» **What you need to do**
What you return should be the lines of the data containing "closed", each in full.
##### Supplied records
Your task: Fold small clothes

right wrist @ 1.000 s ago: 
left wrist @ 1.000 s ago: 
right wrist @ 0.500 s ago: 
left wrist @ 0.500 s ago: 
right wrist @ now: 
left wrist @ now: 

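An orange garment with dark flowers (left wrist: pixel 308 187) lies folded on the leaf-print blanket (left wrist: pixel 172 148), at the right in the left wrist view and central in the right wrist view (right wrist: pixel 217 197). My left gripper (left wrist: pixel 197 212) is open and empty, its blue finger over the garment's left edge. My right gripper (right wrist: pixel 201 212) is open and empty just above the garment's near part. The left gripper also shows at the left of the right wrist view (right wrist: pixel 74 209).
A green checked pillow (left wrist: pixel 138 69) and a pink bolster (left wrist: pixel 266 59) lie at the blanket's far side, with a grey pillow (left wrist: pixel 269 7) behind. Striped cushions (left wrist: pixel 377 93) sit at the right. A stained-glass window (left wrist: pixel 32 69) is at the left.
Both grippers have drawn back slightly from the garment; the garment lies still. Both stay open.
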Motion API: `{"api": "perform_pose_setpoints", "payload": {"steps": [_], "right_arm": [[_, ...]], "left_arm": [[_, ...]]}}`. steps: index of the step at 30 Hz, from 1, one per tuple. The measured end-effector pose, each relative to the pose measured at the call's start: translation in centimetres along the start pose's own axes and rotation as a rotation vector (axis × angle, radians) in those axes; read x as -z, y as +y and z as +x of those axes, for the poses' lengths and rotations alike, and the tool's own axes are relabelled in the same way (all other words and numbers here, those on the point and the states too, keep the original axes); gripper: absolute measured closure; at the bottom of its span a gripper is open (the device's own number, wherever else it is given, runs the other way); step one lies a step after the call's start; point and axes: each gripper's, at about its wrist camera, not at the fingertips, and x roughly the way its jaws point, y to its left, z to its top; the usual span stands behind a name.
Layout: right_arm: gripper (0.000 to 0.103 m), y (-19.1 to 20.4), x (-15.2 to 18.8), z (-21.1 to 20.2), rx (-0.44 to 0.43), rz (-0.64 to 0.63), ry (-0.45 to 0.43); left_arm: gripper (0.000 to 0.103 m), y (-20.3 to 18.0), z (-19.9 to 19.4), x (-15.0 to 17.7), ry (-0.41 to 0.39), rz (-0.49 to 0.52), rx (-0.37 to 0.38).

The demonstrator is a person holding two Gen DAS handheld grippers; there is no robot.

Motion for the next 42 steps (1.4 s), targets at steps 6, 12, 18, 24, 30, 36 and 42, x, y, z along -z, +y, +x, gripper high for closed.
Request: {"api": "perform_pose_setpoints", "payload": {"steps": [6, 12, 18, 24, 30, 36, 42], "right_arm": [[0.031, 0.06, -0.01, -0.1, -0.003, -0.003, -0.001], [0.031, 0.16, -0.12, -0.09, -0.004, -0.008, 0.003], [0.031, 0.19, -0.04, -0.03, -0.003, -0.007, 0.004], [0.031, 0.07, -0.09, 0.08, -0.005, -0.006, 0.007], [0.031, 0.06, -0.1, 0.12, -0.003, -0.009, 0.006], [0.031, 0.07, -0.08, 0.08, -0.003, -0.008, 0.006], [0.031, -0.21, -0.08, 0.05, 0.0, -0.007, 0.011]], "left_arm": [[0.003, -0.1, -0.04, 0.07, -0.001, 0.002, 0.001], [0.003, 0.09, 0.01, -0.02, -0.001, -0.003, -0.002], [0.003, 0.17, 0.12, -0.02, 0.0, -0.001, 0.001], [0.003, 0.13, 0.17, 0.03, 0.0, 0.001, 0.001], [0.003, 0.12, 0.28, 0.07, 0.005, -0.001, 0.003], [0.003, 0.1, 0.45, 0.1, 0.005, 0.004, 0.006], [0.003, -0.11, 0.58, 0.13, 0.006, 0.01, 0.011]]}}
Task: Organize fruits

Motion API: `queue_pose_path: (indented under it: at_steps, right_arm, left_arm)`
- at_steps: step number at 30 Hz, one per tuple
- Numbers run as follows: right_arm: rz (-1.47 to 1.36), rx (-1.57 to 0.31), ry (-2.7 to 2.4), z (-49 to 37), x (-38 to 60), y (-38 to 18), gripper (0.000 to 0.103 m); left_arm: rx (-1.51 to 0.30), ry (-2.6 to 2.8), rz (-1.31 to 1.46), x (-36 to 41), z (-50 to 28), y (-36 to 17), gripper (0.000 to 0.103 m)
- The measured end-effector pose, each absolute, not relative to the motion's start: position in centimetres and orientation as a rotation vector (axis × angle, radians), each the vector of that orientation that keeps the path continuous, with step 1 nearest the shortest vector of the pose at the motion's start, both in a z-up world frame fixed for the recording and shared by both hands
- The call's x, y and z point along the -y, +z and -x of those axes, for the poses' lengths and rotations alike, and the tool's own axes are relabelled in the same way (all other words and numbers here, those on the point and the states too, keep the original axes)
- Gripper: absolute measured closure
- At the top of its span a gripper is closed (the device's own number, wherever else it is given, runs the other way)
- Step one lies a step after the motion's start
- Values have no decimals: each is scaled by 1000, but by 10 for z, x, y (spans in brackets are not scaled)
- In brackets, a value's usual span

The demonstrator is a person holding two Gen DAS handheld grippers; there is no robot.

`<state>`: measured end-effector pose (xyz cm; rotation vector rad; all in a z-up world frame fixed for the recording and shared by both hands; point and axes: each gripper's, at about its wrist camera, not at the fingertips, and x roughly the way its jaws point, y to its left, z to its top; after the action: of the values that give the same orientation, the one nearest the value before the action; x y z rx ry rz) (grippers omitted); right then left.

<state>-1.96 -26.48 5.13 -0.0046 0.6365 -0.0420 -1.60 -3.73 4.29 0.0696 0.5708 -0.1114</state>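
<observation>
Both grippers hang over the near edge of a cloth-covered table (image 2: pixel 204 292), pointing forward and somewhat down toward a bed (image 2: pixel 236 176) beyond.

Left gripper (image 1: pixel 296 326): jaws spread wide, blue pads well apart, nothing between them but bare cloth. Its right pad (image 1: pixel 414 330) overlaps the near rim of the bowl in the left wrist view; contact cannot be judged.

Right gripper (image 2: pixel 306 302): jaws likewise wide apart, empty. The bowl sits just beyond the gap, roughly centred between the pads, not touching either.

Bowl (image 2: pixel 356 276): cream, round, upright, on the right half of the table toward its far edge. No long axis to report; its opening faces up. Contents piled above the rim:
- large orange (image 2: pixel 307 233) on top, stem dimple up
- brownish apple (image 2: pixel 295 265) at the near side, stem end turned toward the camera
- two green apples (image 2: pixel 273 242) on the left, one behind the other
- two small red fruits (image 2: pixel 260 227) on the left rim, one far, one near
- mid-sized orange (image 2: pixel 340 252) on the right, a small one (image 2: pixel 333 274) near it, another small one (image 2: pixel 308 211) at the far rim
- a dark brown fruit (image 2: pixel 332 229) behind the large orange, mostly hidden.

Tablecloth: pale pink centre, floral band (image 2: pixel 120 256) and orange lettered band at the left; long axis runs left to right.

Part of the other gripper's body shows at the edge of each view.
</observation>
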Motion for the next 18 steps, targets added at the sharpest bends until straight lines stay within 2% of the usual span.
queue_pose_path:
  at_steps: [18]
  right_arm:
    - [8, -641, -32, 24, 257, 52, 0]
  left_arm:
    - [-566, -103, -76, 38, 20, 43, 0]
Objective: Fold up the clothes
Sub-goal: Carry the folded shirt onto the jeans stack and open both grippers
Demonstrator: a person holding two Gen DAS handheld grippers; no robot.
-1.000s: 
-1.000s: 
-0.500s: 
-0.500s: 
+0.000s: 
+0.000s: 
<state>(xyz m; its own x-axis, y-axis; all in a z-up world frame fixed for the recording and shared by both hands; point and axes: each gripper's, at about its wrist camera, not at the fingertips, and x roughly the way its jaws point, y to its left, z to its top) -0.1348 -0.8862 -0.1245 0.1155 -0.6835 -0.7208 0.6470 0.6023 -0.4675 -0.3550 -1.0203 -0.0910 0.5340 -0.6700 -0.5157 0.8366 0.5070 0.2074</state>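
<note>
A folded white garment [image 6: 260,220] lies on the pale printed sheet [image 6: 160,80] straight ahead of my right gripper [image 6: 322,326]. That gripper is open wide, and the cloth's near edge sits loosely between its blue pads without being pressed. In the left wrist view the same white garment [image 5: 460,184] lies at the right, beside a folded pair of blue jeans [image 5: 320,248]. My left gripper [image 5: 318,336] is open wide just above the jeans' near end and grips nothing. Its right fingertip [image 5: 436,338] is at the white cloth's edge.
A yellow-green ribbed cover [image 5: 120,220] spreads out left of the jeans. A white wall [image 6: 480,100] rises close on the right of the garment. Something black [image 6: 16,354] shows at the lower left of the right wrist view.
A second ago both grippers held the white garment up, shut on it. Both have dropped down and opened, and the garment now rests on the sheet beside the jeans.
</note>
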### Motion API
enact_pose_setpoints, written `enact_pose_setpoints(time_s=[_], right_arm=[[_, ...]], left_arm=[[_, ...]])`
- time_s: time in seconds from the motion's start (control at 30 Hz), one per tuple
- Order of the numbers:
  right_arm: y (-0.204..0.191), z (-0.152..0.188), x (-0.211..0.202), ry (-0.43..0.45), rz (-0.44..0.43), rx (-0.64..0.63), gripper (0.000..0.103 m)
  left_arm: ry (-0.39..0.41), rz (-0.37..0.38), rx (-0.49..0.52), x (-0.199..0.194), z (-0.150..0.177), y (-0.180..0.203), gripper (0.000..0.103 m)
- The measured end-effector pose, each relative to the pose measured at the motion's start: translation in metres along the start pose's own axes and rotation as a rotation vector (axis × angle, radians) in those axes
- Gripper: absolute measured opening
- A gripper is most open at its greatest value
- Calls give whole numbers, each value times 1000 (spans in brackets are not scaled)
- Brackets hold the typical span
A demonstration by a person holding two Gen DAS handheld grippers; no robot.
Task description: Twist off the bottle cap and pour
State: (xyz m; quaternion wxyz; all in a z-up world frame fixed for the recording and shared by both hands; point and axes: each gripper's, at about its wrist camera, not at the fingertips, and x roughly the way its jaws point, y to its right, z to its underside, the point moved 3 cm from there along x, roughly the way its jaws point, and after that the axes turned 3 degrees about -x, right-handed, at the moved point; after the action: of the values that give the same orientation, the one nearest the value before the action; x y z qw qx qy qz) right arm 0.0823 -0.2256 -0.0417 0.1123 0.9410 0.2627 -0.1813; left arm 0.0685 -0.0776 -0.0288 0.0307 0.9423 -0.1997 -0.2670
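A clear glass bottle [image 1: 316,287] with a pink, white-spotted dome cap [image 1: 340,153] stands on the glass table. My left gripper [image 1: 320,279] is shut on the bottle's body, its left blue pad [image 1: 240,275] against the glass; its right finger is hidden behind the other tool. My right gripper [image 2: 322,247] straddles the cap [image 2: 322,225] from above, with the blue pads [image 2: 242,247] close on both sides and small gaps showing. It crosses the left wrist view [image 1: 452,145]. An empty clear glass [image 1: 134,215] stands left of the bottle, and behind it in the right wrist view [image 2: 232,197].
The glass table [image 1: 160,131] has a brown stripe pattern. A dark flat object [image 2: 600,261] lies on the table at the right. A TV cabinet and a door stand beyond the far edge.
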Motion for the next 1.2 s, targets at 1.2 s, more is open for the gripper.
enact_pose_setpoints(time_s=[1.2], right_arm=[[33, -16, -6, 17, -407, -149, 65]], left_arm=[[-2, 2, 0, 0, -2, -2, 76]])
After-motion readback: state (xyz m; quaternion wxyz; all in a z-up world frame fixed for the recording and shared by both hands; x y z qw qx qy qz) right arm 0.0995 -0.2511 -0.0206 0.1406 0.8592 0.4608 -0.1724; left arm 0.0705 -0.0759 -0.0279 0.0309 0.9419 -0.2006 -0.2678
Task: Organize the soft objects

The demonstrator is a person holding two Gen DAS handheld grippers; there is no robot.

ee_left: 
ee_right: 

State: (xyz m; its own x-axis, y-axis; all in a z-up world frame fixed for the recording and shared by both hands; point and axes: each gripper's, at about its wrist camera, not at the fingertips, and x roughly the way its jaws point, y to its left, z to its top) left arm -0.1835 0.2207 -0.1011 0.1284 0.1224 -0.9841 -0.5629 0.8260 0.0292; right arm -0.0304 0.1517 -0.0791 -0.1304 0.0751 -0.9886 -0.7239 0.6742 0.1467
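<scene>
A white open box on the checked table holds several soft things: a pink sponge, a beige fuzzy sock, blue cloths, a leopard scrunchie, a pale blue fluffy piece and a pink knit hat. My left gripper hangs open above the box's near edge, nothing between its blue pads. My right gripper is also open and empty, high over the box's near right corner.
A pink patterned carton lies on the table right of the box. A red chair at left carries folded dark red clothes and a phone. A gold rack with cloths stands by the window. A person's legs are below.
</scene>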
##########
» **Response box**
Motion for the next 42 steps (1.4 s), targets at steps 6, 12, 18, 24, 30, 36 and 42, x, y, z along -z, +y, +x, gripper high for closed.
- At the top of its span a gripper is closed (the device's own number, wherever else it is given, runs the other way)

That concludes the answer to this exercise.